Task -> Go through the data below and return each line where the string "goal" occurs.

START Records for the exercise

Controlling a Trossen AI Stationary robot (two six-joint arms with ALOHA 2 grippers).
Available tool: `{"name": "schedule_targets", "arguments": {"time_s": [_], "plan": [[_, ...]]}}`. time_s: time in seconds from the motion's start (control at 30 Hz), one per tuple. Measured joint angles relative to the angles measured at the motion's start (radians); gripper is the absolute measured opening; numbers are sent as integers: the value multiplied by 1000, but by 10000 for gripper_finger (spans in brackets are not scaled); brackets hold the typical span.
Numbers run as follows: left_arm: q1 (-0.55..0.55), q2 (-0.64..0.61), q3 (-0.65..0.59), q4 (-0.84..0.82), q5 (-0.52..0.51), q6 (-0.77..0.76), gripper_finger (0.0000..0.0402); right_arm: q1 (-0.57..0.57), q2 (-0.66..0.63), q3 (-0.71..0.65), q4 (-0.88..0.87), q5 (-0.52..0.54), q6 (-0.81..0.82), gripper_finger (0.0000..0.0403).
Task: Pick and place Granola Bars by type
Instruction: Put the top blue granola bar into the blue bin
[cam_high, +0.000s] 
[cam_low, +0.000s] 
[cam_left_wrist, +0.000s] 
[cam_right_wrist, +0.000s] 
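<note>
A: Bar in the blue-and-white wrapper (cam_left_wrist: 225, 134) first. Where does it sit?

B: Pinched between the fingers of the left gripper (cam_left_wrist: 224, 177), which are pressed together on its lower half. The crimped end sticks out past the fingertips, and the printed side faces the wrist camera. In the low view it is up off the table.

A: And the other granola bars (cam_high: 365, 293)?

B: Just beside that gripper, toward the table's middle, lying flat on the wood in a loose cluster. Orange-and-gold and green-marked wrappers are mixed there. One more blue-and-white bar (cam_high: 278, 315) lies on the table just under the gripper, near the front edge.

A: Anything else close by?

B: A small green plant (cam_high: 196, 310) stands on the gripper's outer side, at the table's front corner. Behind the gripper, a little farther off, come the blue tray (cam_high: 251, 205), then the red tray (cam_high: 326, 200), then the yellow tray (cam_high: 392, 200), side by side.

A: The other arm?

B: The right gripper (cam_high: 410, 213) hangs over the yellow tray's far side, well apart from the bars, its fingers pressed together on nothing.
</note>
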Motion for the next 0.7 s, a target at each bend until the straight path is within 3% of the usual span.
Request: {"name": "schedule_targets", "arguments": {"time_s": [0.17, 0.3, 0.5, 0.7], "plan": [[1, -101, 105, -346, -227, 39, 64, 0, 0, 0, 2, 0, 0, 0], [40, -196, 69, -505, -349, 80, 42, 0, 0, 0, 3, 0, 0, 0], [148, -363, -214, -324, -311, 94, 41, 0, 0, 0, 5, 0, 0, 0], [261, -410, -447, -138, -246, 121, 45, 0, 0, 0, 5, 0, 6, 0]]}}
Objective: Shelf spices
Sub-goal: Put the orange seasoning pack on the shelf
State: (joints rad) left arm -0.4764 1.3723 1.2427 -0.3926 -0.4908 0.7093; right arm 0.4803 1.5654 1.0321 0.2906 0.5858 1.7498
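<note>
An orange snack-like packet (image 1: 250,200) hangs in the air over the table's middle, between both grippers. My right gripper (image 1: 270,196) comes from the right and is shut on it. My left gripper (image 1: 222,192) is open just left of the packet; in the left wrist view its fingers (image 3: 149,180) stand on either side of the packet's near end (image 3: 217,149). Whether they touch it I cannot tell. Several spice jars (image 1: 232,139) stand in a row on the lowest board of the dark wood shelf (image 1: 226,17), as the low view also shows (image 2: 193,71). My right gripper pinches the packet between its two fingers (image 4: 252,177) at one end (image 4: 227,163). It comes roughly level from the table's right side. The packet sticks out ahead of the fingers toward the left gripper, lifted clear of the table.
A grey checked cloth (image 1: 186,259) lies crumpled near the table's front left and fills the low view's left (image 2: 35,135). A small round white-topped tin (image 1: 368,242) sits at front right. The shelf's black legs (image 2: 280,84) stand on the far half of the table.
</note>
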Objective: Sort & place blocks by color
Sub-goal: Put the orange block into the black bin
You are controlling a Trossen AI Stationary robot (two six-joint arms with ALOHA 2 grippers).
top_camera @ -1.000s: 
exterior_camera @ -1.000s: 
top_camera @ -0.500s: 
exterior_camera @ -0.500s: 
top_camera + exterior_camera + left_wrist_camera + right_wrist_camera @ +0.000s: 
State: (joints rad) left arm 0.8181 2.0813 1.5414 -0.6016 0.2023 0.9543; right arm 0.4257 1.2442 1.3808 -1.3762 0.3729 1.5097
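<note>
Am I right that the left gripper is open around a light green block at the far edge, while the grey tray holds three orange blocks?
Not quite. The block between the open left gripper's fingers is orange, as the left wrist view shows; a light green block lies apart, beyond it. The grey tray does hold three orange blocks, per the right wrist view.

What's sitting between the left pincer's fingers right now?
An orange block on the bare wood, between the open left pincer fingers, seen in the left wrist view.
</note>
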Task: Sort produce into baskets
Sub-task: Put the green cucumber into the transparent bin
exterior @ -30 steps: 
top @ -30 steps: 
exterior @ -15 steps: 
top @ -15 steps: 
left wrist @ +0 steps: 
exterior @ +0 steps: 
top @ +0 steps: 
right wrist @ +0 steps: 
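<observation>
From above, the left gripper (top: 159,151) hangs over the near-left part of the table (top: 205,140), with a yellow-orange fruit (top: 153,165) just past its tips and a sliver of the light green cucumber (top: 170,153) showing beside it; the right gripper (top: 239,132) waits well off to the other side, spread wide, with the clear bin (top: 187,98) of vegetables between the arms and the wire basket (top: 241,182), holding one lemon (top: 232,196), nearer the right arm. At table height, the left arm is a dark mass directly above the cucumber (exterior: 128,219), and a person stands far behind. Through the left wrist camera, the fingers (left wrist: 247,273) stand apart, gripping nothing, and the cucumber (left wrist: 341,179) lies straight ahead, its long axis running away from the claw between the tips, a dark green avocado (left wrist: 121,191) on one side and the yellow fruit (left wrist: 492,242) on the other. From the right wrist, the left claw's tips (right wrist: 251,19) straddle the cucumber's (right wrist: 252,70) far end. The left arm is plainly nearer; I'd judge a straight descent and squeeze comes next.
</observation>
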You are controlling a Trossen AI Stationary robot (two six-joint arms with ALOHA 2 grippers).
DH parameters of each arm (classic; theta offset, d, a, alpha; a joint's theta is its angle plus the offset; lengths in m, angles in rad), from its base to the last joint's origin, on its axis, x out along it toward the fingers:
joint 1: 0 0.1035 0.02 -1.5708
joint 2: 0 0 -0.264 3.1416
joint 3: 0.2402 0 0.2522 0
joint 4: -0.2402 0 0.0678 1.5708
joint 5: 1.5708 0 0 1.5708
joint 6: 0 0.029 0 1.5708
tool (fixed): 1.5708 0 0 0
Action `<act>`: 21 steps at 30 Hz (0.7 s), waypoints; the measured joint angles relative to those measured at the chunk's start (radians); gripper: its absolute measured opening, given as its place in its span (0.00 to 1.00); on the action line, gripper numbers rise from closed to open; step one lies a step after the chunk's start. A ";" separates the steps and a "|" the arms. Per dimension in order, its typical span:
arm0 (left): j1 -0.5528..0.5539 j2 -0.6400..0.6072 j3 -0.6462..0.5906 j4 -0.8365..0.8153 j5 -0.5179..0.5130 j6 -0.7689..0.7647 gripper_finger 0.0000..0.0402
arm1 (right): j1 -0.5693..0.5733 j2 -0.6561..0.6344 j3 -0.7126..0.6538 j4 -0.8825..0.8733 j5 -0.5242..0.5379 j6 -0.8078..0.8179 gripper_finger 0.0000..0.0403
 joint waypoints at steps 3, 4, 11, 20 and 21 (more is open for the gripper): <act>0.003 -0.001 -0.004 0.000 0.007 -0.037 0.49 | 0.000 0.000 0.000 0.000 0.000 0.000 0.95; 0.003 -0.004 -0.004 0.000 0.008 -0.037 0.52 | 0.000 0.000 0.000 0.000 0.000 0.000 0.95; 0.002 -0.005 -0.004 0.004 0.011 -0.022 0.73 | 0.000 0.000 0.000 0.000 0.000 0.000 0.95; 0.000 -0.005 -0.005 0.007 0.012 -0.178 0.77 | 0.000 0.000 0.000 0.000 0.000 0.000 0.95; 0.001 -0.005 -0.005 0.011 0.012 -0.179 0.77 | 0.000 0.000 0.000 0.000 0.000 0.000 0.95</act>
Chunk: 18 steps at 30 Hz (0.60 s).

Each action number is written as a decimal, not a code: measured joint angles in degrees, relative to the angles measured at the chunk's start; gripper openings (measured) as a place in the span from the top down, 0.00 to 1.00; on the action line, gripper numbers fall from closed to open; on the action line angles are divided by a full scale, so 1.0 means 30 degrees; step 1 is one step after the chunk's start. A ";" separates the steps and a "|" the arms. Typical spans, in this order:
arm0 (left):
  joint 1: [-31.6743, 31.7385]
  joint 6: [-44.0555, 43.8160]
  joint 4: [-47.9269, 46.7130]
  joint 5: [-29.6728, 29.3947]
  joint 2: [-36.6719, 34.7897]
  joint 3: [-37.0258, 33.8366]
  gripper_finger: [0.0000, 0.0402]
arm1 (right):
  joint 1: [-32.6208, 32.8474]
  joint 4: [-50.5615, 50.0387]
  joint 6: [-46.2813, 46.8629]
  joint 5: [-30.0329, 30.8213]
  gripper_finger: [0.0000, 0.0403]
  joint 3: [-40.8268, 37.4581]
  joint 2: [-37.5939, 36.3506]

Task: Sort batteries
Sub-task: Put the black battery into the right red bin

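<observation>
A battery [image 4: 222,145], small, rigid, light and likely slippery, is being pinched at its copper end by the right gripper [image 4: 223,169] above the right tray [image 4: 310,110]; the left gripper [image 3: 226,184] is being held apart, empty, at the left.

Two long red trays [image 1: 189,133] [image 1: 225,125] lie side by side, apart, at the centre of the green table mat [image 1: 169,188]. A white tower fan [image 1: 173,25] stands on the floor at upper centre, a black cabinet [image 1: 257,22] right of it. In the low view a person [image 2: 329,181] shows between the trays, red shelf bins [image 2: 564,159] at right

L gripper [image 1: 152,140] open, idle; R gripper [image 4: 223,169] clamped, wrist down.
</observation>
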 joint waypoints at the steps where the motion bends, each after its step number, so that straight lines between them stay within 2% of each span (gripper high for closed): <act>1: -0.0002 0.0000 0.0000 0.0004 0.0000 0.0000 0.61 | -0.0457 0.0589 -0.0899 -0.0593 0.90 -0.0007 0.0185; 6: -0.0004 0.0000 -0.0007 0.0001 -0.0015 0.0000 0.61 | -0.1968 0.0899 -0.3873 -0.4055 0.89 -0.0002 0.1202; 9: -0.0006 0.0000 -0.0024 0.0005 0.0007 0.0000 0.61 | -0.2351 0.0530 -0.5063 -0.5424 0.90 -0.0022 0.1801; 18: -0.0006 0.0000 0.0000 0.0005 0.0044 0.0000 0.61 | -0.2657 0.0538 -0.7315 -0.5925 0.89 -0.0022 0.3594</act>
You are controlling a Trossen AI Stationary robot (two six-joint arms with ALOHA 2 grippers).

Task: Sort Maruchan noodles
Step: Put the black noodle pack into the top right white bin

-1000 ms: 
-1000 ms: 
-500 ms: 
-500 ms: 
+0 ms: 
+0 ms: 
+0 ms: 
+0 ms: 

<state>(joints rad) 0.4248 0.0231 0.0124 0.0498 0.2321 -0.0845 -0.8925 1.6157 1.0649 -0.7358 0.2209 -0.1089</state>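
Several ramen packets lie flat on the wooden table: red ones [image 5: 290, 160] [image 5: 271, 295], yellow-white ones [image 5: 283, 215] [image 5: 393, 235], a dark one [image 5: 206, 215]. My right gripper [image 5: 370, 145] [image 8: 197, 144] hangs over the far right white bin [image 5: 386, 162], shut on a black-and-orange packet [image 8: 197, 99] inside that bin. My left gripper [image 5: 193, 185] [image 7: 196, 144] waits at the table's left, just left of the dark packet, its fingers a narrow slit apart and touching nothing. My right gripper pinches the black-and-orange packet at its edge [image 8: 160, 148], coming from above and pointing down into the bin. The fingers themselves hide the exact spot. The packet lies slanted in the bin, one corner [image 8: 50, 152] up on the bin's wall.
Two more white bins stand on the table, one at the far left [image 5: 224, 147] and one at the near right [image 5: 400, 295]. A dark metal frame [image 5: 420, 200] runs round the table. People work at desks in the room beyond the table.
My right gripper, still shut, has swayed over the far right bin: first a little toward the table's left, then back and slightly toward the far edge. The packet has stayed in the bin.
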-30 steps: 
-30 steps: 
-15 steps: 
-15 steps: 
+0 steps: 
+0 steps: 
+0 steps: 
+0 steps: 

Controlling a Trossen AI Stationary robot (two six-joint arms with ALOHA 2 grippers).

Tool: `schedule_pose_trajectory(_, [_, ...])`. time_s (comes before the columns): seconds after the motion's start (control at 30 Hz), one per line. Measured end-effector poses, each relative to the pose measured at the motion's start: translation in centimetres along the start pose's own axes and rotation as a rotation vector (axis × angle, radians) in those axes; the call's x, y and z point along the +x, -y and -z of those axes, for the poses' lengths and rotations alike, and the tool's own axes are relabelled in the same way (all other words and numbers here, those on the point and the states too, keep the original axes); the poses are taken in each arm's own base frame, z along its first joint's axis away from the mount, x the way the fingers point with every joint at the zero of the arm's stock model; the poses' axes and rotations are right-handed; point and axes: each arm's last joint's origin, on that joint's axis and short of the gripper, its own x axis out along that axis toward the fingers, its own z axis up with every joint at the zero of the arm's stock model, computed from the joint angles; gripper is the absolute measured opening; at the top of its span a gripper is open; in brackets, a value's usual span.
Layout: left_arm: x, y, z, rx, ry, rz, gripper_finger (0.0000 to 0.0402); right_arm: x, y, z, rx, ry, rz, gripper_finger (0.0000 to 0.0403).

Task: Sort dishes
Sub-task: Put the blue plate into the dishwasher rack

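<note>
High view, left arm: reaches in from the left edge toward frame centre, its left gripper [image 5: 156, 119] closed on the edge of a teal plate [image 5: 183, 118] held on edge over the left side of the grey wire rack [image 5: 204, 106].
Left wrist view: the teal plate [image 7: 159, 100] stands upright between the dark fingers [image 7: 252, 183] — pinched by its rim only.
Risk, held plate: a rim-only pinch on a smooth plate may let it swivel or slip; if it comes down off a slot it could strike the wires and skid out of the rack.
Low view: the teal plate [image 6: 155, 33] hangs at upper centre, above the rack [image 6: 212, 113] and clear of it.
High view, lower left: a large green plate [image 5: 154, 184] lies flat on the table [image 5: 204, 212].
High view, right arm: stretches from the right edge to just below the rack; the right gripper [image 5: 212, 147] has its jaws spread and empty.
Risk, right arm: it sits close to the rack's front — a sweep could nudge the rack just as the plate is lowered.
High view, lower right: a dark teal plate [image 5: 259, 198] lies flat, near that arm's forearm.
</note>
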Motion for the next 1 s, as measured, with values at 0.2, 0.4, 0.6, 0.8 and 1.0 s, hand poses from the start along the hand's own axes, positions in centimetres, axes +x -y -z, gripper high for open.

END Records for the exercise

Task answer ->
Sub-goal: Put the orange seasoning pack on the shelf
Sub-goal: Put the orange block into the black bin

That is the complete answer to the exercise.